Schlagstock zur stillen Nacht

Andererseits: Die soldatische Entschlusskraft hinter den Lockdown- und Impfpflicht-Befürwortern steht den twitternden Freiheitsstatuen in nichts nach. Die bisher komplett unbekannte Grünenpolitikerin Saskia Weishaupt twitterte angesichts der Demonstrationen in München, die Polizei müsse "handeln und im Zweifelsfall Pfefferspray und Schlagstöcke einsetzen. Wir dürfen ihnen kein Millimeter überlassen!".

"Im Zweifelsfall"? Stille Nacht hin oder her, aber sollte man nicht erst und allenfalls dann draufdreschen, wenn man sich einigermaßen sicher ist? Was hat die Abgeordnete aus dem Bundesparlament mit der Polizeitaktik in München zu tun? Hat die Grüne Jugend nicht kürzlich erst Pfefferspray als Polizeibewaffnung abschalten wollen? Nachdem der Begriff #schlagstocksaskia trendete, löschte sie den Tweet.

Und was machen wir völlig Unradikalen? Wir, die wir gleichermaßen keinen Bock mehr haben auf Querdenkergebrüll, Einschränkungen und Variantenwahnsinn, die nicht genau wissen, ob Impfpflicht oder Lockdown okay sind? Die wir aber zugleich nicht annehmen, dass jede Maßnahme in Wirklichkeit ein perfider Plan eines unterdrückenden Schweinesystems ist? Was tun wir, wenn wir an Weihnachten auf "die andere Seite" treffen?

Mit Querdenkern reden

Es gibt etliche Autoren, die sich Gedanken gemacht haben, wie man mit Verschwörungsgläubigen ein Gespräch hinbekommt. Da gibt es die Information der, ähem, Bundesregierung - aber diese Tipps kommen vielleicht nicht von der besten Stelle. Man stelle Fragen und vermeide das Themen-Hopping, lautet etwa der Rat der Fachfrau Ingrid Brodnig. Wertschätzend kommunizieren, auch wenn das womöglich schwerfällt. Und, nun, dass in Schweden ein Start-up auf die epochal ahistorische Idee gekommen ist, ein Impfpass-Chipimplantat zu entwickeln, das sollte man für schwierige Gespräche einmal gelesen haben.

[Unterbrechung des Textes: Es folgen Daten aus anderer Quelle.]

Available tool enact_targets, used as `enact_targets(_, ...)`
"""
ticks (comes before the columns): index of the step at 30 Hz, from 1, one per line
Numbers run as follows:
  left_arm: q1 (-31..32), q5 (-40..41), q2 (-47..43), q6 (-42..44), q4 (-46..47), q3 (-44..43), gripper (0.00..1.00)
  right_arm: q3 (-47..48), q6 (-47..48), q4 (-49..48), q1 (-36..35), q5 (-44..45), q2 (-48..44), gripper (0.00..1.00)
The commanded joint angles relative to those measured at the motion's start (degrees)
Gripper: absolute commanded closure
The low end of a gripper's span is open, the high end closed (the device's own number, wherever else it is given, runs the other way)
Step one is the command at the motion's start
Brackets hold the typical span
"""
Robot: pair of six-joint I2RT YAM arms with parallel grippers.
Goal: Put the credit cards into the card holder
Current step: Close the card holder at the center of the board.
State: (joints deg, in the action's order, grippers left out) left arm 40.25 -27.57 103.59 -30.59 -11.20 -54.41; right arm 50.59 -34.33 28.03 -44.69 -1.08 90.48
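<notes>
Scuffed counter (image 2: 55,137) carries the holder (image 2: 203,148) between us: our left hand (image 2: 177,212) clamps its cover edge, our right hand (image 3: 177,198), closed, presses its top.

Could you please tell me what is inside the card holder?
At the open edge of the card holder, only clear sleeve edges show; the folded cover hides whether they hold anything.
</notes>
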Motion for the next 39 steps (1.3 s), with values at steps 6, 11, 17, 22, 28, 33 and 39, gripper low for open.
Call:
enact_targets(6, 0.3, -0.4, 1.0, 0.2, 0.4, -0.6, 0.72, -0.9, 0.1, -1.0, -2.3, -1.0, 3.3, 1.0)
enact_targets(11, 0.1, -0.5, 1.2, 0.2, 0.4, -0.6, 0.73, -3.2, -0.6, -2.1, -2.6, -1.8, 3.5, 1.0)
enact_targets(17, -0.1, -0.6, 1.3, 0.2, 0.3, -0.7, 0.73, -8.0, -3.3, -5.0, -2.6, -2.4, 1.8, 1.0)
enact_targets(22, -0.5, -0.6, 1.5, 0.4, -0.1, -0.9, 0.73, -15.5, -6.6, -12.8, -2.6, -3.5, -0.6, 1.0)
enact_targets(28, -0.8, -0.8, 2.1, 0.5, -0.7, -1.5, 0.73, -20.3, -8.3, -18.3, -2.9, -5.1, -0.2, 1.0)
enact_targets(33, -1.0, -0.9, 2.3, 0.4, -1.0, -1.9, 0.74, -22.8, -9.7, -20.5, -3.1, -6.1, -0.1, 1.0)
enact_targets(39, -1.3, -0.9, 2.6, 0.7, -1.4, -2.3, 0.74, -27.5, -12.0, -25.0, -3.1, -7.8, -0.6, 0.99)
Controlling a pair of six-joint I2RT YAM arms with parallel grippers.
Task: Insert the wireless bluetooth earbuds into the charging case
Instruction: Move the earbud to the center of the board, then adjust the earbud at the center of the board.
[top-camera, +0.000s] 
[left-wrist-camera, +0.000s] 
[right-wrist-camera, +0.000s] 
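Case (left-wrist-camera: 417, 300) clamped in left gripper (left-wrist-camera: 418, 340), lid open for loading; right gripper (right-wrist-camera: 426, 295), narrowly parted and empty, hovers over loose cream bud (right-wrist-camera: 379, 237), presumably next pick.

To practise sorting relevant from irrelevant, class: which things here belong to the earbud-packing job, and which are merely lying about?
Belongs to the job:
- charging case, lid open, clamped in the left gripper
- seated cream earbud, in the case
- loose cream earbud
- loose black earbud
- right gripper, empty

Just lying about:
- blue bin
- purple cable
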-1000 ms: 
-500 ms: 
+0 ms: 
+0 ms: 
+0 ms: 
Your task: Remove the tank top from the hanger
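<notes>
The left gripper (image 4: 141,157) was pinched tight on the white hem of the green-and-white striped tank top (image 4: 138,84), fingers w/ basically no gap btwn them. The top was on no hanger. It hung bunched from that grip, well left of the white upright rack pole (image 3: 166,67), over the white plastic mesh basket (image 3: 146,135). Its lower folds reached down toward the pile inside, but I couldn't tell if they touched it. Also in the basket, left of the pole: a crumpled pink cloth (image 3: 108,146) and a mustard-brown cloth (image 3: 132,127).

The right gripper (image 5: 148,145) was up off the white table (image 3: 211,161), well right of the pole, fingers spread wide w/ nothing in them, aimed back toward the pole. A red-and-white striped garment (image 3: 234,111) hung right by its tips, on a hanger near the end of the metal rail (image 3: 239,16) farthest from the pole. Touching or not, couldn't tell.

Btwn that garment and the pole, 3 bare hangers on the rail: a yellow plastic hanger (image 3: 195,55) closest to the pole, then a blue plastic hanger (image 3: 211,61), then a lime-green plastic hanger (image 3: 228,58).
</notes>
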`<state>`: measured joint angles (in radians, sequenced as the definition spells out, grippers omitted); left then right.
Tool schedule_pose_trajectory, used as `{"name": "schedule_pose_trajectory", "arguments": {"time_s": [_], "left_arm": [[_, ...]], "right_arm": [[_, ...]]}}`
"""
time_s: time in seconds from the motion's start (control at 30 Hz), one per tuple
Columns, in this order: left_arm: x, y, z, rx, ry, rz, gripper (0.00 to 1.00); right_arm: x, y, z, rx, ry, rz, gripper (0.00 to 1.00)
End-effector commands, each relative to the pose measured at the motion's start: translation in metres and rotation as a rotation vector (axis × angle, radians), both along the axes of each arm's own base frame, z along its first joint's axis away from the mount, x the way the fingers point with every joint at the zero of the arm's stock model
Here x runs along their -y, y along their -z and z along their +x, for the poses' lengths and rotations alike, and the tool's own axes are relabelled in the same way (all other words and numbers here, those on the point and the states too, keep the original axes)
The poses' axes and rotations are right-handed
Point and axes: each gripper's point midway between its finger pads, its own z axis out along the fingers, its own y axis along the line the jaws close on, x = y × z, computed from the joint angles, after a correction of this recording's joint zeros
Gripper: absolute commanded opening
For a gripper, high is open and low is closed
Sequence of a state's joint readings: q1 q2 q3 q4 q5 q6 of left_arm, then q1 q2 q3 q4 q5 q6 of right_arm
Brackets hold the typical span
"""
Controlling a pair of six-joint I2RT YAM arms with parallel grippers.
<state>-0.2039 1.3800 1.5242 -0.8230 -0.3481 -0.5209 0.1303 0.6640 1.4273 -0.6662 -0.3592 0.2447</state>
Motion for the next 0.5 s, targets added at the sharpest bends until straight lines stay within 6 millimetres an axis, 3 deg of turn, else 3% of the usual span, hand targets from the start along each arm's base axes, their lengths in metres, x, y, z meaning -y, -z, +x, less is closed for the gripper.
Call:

Ob derlei Vorbereitung hilft? Beißen wir mit sardonischem Lächeln in die Dominosteine und hoffen auf die geisteslähmende Wirkung von Gans, Knödel und Glühwein. Das Jahr 2022, so viel steht fest, wird nämlich so nervig beginnen, wie das laufende Jahr endet. Vielleicht spräche sogar einiges dafür, den ganzen Jahreswechsel lieber auf den Juni zu verlegen.

Das wäre doch einmal eine wirklich kreative Corona-Maßnahme.